Nesse contexto, pode haver situações em que o cliente tenha prejuízos ou perdas expressivas, que impactarão negativamente na reparação do seu patrimônio, segundo a Fenacor. “A recomendação é para o corretor analisar cuidadosamente qual a melhor opção para cada cliente. Ele deve alertar para os diversos riscos a que estarão expostos seus clientes”, pede.
O corretor Marcelo Borges, dono da Apoio Bahia Corretagem de Seguros, localizada em Feira de Santana, concorda com a Fenacor. “As regras propõem coberturas que as pessoas não têm interesse. Como eu vou aconselhar meu cliente a ter um produto de menos qualidade só por causa do preço?”, questiona. Ele acredita que o cenário só torna a figura do corretor de seguros cada vez mais importante.
“É esse profissional que vai fazer uma consultoria e alertar os clientes a não caírem em ofertas que podem dar mais dor de cabeça”, argumenta. A Fenacor também pensa assim.
“Esse novo marco aumenta consideravelmente a responsabilidade do Corretor de Seguros e, ao mesmo tempo, fortalece a imagem desse profissional no processo de contratação de uma proteção para o seu patrimônio, sendo devidamente orientado a optar por aquelas coberturas que, de fato, atendem suas reais necessidades”, disse.
O corretor Ariedson Cordeiro de Oliveira, dono da Caraíba Corretora de Seguros, localizada em Serrinha, disse ainda estar avaliando as novas regras. “Só depois dessa análise que vou implementar ou não alguma mudança. Mas, no geral, estou ouvindo os colegas criticarem bastante as mudanças”, relata.
Setor de seguros deve acelerar crescimento
Em 2019, a superintendência calculou que o total de veículos segurados na Bahia era de 566.455, o que representa 30% dos 1,9 milhão de automóveis no estado naquela época, segundo o Instituto Brasileiro de Geografia e Estatística (IBGE). O percentual de carros com seguro no estado é o mesmo do nacional, de acordo com o Sindseg BA/SE/TO.
Por causa da pandemia, não há dados de números de apólices válidas em 2020, mas outros dados da Susep informados pelo sindicato mostram que, no primeiro semestre de 2020, as empresas baianas do setor arrecadaram R$ 507,16 milhões, o que representa uma queda de 13,1% em comparação com o mesmo período de 2019.

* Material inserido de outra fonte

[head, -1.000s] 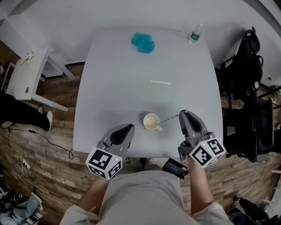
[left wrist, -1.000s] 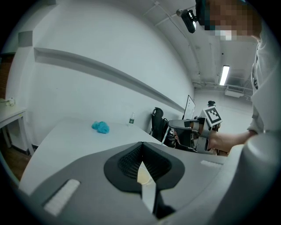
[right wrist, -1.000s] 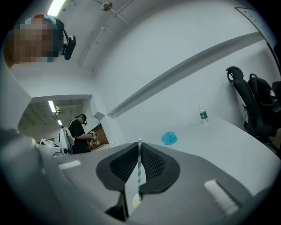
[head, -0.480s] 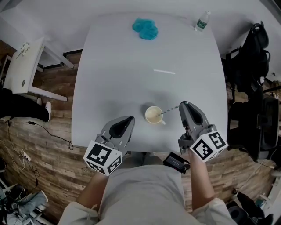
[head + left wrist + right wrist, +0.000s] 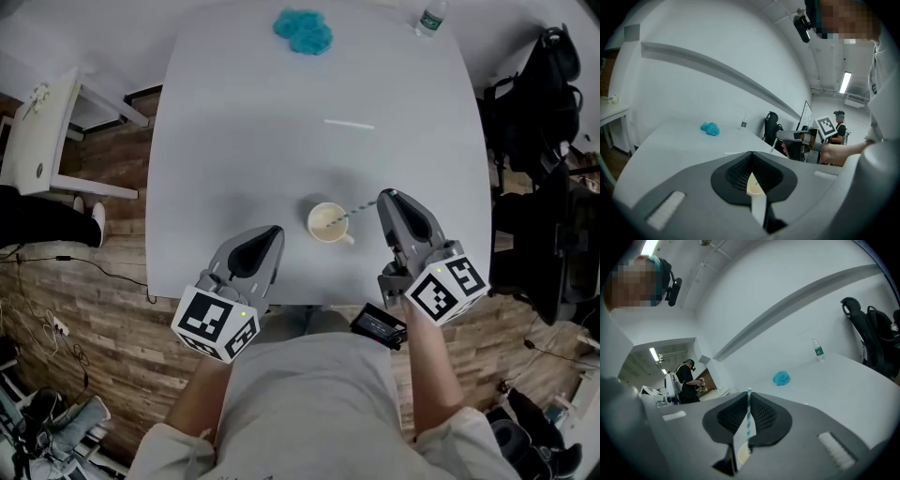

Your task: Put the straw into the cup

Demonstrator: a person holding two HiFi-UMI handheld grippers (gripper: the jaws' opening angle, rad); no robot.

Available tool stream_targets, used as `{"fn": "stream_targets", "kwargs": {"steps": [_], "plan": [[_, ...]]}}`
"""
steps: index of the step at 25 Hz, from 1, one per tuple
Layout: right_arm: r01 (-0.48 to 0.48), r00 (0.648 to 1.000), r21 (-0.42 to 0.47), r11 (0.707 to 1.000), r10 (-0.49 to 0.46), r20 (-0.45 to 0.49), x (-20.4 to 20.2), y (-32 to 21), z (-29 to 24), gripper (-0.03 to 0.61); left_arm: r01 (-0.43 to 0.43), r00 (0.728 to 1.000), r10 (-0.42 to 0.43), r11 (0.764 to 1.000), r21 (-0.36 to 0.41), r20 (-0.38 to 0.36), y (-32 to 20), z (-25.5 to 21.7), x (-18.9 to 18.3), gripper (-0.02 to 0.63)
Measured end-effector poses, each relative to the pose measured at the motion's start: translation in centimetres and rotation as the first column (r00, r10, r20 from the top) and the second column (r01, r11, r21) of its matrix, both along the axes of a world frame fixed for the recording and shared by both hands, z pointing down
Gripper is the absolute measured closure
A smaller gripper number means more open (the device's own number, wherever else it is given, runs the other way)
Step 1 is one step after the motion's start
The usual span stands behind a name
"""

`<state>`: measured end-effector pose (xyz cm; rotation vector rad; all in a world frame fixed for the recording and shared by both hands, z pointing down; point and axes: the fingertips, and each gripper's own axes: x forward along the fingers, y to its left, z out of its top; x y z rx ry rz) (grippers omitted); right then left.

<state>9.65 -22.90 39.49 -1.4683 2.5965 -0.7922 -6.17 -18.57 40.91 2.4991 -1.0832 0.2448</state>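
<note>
Head view puts my right hand-held gripper (image 5: pixel 385 196) just right of the cup (image 5: pixel 326 223). It is clamped on the striped straw (image 5: pixel 360 208), which slants down from the jaws toward the cup's rim. The straw's lower end looks to lie just over the mouth, though I cannot be sure it is inside. In the right gripper view the pads press on the straw, with the cup pale below them. My left hand-held gripper (image 5: pixel 274 232) hangs near the cup's left side, jaws together on nothing and apart from the cup.

My worry is the shallow slant. If I push along it, the tip could catch the rim or the inner wall and shove the cup, since nothing steadies it. The cup also stands toward the near edge of the tabletop (image 5: pixel 234 141). If I let go now, most of the straw would hang outside the rim, so I judge it could lever out and fall.

Compared with 1 second ago, the straw's end then stopped at the rim on the handle side, and now it reaches slightly further over the mouth. My right hand-held gripper is a little nearer the cup, and both grips are unchanged. The other straw (image 5: pixel 349 124), blue cloth (image 5: pixel 303 30) and bottle (image 5: pixel 431 19) lie as they did.
</note>
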Motion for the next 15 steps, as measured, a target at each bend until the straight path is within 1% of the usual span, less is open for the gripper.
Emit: {"fn": "stream_targets", "kwargs": {"steps": [7,15], "plan": [[-0.001,1.0,-0.022,1.0,0.002,0.006,-0.2,-0.3,1.3,0.552,-0.017,1.0,0.017,0.999,-0.028,0.006,0.3,1.3,0.5,0.595],[0.007,1.0,-0.05,0.999,-0.007,0.012,-0.5,-0.4,3.1,0.552,-0.013,1.0,0.013,0.999,-0.038,0.008,-0.1,1.8,0.8,0.595]]}}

Em 2021, o setor começou a se recuperar dos efeitos da pandemia e arrecadou R$ 542,63 milhões, uma alta de 6,9%. A nível nacional, foram arrecadados R$ 17,43 bilhões no primeiro semestre do ano, 6,8% a mais do que o mesmo período de 2020. Para Barbosa, os números são um reflexo de que as pessoas já estão contratando mais o serviço.
“Com a pandemia, teve uma queda na procura por seguro, mas já retomamos o crescimento. O aumento é real, mas não é ainda um reflexo da nova norma, que só começou a operar em setembro. Vamos crescer mais ainda o faturamento com essas regras”, projeta.

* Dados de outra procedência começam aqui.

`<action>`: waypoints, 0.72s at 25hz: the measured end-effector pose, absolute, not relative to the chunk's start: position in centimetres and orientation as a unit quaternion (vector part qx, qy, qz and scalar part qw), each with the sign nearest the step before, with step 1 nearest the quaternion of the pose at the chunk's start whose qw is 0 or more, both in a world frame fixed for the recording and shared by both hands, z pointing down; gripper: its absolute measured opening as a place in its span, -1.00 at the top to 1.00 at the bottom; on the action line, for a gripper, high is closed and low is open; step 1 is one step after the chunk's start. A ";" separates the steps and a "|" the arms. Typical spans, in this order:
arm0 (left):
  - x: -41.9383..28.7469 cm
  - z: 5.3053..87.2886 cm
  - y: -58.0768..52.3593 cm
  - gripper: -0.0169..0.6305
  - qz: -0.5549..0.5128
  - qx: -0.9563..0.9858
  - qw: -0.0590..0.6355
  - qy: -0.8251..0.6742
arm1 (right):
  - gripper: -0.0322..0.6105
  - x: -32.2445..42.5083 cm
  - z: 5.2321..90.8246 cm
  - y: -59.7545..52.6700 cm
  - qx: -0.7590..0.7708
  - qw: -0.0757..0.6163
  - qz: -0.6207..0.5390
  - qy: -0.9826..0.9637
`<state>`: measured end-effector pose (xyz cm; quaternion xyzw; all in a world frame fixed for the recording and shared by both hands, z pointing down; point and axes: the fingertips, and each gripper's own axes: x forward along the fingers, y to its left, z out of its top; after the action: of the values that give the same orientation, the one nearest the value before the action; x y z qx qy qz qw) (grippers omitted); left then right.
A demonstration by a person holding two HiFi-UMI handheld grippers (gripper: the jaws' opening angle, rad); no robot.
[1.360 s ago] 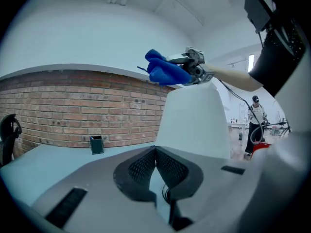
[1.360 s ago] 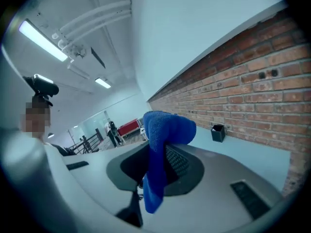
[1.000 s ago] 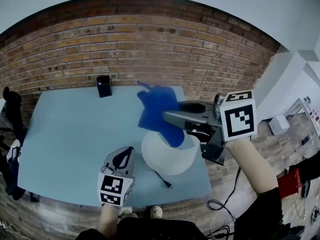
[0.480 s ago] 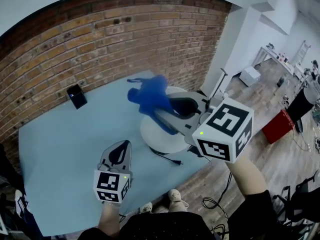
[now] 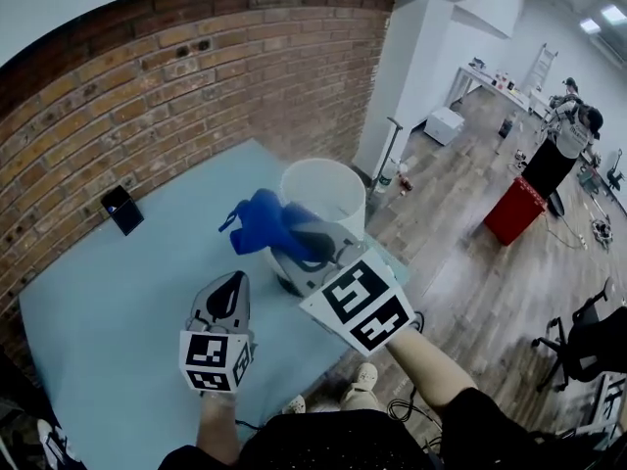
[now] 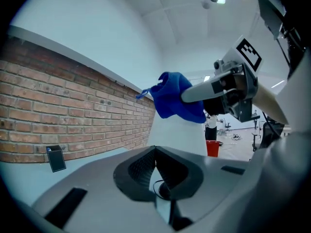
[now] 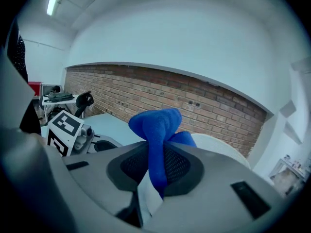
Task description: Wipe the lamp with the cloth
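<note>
The lamp's white drum shade (image 5: 328, 192) stands near the right edge of the pale blue table (image 5: 118, 282). My right gripper (image 5: 294, 243) is shut on a bunched blue cloth (image 5: 260, 225), which hangs against the shade's left, near side. In the right gripper view the cloth (image 7: 156, 130) stands up from between the jaws, with the shade (image 7: 221, 148) just behind it. My left gripper (image 5: 228, 290) hovers lower left of the lamp, shut and holding nothing. The left gripper view shows the cloth (image 6: 174, 100) and the right gripper (image 6: 192, 93) above the left gripper (image 6: 155, 152).
A small black box (image 5: 121, 210) stands on the table by the brick wall (image 5: 176, 86). The table's edge runs close to the lamp on the right. Beyond it is wooden floor with a red bin (image 5: 513, 209) and a black chair (image 5: 588, 346).
The head view has swung right, toward the open room. My right gripper has carried the cloth from over the top of the shade to its left side. The left gripper has hardly moved.
</note>
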<state>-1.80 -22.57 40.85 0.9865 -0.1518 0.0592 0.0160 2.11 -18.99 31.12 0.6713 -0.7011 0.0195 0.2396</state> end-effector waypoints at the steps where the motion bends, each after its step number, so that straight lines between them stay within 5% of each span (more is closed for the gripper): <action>1: -1.9 41.0 -22.6 0.92 0.061 0.987 0.017 -0.150 | 0.69 2.2 32.0 -19.0 0.675 0.239 0.029 -0.697; 13: -3.9 43.6 -24.1 0.92 0.080 0.983 0.035 -0.160 | 0.69 0.1 46.2 -17.8 0.665 0.247 0.164 -0.685; 18: -4.0 43.8 -24.1 0.92 0.081 0.983 0.036 -0.158 | 0.69 -1.1 43.3 -15.4 0.653 0.220 0.152 -0.709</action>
<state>-3.95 -24.15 43.85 0.9834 -0.1582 0.0809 0.0363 -1.08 -15.38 43.35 0.6532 -0.7085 0.1521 0.2196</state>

A Susep também prevê desenvolvimento do setor. “Esperamos um crescimento significativo do mercado nos próximos anos, com ampliação de cobertura, inclusão e, principalmente, inovação. E, a partir de agora, as bases para um ambiente favorável à competição e novos negócios, com menos restrições regulatórias, estão lançadas”, afirma o diretor da Susep, Rafael Scherre.

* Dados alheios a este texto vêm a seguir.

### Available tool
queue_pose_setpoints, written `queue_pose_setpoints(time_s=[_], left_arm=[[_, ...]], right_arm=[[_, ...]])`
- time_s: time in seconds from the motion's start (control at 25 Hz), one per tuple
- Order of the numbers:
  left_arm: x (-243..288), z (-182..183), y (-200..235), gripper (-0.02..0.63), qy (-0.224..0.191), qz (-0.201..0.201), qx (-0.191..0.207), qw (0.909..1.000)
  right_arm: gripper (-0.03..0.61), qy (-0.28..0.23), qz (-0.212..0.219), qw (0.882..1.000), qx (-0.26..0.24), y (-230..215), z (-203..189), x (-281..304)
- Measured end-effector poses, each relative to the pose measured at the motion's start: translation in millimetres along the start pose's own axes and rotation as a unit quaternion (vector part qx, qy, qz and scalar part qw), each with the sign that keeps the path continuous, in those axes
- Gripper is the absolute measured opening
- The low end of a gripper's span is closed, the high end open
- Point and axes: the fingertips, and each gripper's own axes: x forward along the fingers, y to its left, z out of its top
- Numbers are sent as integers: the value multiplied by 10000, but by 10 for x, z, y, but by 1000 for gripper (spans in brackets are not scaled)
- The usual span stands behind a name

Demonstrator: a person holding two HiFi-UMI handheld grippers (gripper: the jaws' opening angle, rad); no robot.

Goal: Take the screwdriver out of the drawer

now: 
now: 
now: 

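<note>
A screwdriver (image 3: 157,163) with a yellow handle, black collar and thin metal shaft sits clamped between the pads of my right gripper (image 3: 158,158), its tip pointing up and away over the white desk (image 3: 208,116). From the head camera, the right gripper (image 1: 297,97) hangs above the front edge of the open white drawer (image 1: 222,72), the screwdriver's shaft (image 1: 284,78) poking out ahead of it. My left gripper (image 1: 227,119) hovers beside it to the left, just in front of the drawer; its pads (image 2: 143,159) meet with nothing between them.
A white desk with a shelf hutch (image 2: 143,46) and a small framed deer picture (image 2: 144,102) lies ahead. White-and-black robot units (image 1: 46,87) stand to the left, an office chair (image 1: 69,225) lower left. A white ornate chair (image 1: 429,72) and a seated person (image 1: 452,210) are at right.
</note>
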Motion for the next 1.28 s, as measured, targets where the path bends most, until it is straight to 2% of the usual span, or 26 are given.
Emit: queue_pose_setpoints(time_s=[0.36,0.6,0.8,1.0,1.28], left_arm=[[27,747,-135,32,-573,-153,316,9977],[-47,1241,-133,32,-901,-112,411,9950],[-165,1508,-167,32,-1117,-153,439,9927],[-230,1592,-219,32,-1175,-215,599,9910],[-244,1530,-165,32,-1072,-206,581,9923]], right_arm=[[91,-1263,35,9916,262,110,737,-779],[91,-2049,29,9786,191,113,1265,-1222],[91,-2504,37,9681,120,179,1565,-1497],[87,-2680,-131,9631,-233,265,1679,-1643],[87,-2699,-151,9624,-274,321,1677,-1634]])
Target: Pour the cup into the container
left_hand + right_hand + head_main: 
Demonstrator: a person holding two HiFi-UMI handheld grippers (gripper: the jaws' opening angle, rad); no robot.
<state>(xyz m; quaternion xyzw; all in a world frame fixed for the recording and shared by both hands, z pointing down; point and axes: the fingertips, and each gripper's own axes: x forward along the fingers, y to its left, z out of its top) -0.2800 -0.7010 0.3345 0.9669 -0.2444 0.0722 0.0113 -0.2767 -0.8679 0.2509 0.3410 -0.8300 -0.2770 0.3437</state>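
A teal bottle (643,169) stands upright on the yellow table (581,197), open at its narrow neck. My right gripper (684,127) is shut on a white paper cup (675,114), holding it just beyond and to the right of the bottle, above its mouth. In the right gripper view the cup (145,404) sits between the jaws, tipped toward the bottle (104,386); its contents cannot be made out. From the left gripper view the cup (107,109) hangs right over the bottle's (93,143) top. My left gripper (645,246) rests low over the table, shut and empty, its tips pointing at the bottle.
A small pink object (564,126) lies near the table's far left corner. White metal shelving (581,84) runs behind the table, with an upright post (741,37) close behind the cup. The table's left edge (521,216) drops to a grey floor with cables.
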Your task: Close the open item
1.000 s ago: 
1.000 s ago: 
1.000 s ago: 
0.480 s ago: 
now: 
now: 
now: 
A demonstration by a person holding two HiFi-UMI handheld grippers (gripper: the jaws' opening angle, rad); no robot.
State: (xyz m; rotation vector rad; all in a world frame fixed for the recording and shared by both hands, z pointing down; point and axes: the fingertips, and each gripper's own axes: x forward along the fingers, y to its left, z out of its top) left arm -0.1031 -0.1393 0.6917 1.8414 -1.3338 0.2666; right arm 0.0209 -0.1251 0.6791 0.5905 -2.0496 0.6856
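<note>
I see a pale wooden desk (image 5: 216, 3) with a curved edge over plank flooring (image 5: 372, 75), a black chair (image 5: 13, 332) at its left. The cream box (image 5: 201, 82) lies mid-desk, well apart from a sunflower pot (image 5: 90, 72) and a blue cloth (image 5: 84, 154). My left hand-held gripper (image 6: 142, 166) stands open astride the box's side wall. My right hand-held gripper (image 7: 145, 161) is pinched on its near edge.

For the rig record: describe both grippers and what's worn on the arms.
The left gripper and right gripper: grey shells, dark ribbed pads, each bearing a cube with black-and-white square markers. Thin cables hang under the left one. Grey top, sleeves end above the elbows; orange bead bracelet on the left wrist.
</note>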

Esse crescimento não vai ser imediato, pois o setor tem um período de adaptação que precisa ser respeitado. "Nós já estamos no período de adaptação. As regras estão flexibilizadas, mas as seguradoras não são obrigadas a oferecer produtos mais acessíveis imediatamente. Acredito que, aos poucos, veremos elas oferecem produtos mais populares, simples e com menos cobertura”, explica Alexandro Barbosa.